THE PROBLEM —
Find every line in the records below that holds the word "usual", and copy each one.
▬▬▬▬▬▬
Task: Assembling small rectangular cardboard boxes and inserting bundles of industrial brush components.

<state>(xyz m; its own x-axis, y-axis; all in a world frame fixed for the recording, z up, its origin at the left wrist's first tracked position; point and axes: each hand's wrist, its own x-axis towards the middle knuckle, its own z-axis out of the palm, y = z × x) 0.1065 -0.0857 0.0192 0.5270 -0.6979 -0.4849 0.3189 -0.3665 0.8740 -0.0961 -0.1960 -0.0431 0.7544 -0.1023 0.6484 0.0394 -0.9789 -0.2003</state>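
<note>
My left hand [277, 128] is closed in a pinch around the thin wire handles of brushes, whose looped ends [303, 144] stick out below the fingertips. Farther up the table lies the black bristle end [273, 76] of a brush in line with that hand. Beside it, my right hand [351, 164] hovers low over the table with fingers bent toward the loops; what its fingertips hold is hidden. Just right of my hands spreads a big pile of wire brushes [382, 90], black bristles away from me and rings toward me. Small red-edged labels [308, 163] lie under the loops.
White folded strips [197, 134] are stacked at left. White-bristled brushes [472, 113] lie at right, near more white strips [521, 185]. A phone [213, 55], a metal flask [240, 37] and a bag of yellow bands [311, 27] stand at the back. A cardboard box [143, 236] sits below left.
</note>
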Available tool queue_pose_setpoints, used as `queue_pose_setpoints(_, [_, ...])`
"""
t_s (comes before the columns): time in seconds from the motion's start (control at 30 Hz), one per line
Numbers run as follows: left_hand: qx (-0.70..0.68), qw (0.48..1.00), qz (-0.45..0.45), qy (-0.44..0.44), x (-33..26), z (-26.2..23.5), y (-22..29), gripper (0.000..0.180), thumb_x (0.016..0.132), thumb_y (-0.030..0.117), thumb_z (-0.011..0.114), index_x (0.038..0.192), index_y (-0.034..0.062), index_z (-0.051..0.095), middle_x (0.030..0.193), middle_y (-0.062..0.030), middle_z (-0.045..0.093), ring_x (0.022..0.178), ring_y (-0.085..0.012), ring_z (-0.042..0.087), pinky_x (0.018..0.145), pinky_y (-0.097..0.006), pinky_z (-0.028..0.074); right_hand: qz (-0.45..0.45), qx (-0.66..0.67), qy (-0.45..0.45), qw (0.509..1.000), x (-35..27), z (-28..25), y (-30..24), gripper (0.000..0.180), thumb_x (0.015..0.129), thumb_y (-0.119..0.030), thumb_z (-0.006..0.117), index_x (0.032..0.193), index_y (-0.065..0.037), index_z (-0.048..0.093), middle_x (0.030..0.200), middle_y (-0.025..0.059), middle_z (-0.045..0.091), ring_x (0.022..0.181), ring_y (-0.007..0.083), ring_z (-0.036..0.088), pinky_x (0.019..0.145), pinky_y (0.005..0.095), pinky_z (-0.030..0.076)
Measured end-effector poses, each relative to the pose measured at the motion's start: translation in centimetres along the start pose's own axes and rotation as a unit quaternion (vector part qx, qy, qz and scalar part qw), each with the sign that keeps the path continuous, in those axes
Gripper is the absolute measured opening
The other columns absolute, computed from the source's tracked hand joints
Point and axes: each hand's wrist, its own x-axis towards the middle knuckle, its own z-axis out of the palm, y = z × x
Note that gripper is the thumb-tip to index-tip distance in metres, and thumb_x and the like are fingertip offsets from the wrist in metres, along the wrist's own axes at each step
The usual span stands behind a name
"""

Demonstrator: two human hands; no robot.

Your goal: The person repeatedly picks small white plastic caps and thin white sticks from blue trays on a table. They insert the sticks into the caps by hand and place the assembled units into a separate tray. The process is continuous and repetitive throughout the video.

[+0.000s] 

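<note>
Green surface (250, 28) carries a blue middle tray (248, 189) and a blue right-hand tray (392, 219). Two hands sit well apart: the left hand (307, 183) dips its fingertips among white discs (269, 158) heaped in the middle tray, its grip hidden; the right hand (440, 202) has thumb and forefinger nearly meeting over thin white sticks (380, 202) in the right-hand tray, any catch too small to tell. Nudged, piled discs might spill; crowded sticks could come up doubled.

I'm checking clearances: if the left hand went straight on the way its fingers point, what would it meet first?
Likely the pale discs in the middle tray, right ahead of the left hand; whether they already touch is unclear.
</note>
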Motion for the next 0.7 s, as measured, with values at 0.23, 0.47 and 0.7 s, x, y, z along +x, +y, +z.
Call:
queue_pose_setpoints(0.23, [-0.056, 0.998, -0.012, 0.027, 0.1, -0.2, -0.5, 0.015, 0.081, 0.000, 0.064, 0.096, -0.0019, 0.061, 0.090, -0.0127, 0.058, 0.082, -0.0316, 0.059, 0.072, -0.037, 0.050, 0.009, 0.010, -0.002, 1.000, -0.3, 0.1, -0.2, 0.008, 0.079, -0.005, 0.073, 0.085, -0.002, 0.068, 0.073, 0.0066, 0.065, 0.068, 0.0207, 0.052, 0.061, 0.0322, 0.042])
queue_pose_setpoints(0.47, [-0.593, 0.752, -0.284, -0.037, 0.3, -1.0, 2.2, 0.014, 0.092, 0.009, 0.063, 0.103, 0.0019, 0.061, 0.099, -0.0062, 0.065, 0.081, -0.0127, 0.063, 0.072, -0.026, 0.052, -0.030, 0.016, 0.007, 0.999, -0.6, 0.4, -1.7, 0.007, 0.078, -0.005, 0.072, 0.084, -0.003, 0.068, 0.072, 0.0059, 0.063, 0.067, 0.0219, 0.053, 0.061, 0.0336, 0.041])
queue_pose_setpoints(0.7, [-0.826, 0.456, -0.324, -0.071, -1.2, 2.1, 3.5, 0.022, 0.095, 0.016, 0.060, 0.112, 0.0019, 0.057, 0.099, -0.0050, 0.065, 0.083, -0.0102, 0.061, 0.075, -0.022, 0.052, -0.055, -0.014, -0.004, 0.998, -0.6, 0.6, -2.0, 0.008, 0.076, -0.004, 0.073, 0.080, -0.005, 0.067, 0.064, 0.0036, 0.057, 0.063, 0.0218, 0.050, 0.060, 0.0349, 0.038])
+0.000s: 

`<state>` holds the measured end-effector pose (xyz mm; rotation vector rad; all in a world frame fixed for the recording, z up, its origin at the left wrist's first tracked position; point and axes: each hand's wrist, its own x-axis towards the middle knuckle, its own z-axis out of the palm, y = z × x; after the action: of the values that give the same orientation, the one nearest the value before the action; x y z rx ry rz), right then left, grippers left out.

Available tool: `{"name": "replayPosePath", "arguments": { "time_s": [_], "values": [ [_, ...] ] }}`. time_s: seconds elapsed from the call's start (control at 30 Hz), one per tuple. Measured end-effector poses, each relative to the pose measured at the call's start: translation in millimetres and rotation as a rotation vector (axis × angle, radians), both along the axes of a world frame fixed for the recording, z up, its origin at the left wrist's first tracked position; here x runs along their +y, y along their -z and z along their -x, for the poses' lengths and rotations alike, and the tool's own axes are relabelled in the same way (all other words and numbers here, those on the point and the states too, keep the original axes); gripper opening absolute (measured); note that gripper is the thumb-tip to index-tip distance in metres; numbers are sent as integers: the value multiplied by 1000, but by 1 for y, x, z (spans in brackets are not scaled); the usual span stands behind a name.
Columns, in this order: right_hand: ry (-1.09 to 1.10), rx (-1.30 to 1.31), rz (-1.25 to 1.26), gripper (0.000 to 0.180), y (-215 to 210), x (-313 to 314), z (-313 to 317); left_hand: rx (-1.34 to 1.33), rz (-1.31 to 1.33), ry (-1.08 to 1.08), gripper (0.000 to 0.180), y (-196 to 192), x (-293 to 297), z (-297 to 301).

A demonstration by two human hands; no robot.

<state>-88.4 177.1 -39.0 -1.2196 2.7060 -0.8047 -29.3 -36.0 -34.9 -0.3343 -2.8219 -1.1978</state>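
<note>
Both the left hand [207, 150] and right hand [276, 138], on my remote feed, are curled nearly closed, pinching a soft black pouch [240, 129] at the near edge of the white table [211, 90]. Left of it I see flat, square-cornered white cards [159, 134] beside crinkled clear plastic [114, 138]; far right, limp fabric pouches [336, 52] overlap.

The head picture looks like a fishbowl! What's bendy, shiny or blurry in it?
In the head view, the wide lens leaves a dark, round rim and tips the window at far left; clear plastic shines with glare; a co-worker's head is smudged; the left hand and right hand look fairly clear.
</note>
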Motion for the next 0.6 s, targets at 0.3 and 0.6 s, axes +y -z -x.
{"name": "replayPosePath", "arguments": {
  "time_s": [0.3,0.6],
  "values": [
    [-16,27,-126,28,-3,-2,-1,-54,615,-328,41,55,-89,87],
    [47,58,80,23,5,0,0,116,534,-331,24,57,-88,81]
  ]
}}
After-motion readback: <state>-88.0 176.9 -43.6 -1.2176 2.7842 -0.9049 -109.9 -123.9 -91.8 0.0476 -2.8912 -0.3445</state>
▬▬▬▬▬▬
WRITTEN RESPONSE —
The usual span stands behind a name
Available tool: `{"name": "replayPosePath", "arguments": { "time_s": [_], "values": [ [_, ...] ] }}`. time_s: seconds elapsed from the call's start (control at 30 Hz), one per tuple. Measured end-effector poses, each relative to the pose measured at the call's start: translation in millimetres and rotation as a rotation vector (axis × angle, radians), both along the axes of a world frame fixed for the recording, z up, its origin at the left wrist's first tracked position; here x runs along their +y, y along their -z and z along their -x, for the poses' lengths and rotations alike, and the tool's own axes are relabelled in the same way (all other words and numbers here, those on the point and the states too, keep the original axes); gripper opening absolute (measured); note that gripper is the thumb-tip to index-tip distance in metres; numbers are sent as integers: the value multiplied by 1000, but by 1 for y, x, z (spans in brackets are not scaled); the usual span stands behind a name.

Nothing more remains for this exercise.